The Board's opposition emphasizes that their Global Public Policy team, along with Human Resources and Investor Relations, regularly assesses how to provide effective transparency. Finally, they conclude that given Disney's existing practices and oversight of ESG reporting, workforce "equity" matters, and human rights policies, the proposal would not provide additional value to shareholders.
The Ads and GARM proposal
This shareholder proposal, submitted by Dana Tuggle and represented by Bowyer Research, requests that Disney's Board conduct an evaluation and issue a report on how it oversees risks related to discrimination against ad buyers and sellers based on their political or religious views.
The proposal centers on Disney's previous involvement with the Global Alliance for Responsible Media (GARM), a coalition that represented about 90% of global advertising spending. The proponents argue that GARM was used to demonetize various platforms, podcasts, and news outlets for expressing certain political and religious viewpoints under the guise of addressing "harmful and misleading media environments."
Specific examples were cited, such as GARM's actions against Spotify over Joe Rogan's COVID-19 views and their boycott of X (formerly Twitter) when Elon Musk reduced censorship restrictions.
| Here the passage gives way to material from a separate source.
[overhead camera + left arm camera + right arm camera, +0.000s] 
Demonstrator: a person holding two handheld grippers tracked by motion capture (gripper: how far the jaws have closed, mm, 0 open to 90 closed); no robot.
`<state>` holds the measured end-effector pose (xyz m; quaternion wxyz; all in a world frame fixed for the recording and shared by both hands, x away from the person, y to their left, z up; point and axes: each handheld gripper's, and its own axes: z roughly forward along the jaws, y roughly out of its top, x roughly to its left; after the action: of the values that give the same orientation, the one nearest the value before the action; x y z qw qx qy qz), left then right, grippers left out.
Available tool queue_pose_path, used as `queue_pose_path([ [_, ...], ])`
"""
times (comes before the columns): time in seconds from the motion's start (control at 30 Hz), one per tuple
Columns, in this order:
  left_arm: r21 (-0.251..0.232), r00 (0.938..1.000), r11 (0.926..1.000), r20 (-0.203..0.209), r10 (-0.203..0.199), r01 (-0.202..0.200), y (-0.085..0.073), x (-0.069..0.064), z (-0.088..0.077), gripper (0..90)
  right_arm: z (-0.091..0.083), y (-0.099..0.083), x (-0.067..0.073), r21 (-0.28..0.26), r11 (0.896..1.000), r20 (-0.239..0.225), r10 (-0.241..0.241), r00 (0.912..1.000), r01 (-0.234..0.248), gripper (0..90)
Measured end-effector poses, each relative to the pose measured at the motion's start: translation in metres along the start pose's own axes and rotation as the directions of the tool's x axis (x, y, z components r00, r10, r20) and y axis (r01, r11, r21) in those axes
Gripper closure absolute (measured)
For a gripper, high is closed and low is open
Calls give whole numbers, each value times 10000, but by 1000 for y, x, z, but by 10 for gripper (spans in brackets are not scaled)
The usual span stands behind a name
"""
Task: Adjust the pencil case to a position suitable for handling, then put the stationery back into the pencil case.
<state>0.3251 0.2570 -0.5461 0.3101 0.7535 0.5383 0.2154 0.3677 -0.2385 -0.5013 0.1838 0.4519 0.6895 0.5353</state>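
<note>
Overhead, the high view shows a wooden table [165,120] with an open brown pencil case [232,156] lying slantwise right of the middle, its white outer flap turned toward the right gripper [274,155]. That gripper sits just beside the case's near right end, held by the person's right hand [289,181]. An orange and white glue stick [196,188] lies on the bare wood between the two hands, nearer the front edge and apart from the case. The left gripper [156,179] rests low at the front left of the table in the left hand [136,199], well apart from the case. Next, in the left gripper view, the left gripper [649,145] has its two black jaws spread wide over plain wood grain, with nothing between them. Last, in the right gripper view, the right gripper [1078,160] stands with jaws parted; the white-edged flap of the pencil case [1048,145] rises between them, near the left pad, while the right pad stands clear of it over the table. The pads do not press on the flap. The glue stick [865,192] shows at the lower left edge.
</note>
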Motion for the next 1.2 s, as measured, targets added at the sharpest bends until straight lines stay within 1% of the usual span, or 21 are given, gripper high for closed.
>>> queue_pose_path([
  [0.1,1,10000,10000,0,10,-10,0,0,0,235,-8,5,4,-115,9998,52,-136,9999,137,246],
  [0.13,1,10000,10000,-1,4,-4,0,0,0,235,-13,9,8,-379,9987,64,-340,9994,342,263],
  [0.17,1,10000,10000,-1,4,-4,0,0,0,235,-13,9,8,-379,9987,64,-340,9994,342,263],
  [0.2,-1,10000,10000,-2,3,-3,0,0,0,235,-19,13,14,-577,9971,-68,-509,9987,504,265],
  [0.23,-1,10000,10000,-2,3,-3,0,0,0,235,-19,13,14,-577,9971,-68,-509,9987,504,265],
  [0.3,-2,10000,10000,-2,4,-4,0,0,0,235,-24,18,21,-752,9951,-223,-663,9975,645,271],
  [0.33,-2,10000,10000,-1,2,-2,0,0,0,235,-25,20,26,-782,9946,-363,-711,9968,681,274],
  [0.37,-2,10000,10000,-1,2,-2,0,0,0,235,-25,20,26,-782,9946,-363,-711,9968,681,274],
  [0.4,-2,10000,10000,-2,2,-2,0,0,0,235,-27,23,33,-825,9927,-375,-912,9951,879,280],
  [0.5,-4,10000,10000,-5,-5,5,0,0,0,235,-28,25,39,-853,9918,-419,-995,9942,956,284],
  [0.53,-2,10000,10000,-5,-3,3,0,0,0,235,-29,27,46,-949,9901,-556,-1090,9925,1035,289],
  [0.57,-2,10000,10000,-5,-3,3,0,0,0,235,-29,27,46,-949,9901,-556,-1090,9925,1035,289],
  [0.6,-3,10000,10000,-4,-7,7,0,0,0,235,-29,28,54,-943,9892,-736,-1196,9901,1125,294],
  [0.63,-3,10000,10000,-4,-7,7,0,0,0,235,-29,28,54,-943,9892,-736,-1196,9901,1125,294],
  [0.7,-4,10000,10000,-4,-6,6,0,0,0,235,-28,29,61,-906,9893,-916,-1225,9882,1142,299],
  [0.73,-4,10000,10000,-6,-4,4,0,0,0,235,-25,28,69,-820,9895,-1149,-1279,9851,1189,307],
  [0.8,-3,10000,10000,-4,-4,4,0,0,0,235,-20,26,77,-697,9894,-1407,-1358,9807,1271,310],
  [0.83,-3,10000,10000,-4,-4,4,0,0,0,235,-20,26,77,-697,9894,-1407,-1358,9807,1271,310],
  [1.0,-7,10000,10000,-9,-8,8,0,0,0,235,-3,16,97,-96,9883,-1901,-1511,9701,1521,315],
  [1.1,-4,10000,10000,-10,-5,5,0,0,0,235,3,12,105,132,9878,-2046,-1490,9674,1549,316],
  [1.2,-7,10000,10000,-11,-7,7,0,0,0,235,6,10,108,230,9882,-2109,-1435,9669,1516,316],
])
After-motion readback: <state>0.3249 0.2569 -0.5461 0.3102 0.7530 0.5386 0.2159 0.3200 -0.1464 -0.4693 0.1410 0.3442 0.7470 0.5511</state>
Though GARM disbanded in 2024 following public pressure and a lawsuit from X, the proponents argue that these censorious practices continue through other channels, particularly through major advertising agencies.
As with the HRC proposal, the Disney Board of Directors recommends that shareholders vote AGAINST this proposal too.
The board provides three main reasons for their opposition to this measure.
First, they state that Disney already has existing policies governing responsible advertising and marketing practices, including adherence to antitrust and competition laws.
Second, they note that the Board and its committees, particularly the Audit Committee, already oversee compliance with laws, regulations, and company policies. The Board emphasizes that their Standards of Business Conduct includes resources for ethical conduct and compliance, with regular employee training and a confidential reporting hotline.
Finally, they argue that conducting the requested investigation and report would require significant resources and divert management's attention from running the business, while not providing meaningful additional information to shareholders beyond their existing disclosures.
In short, the proponents are framing this as a civil liberties issue, while the Board thinks it is being adequately addressed through existing oversight and compliance mechanisms.
As for the Shareholders? Well, we just want Disney to stop messing with our investments.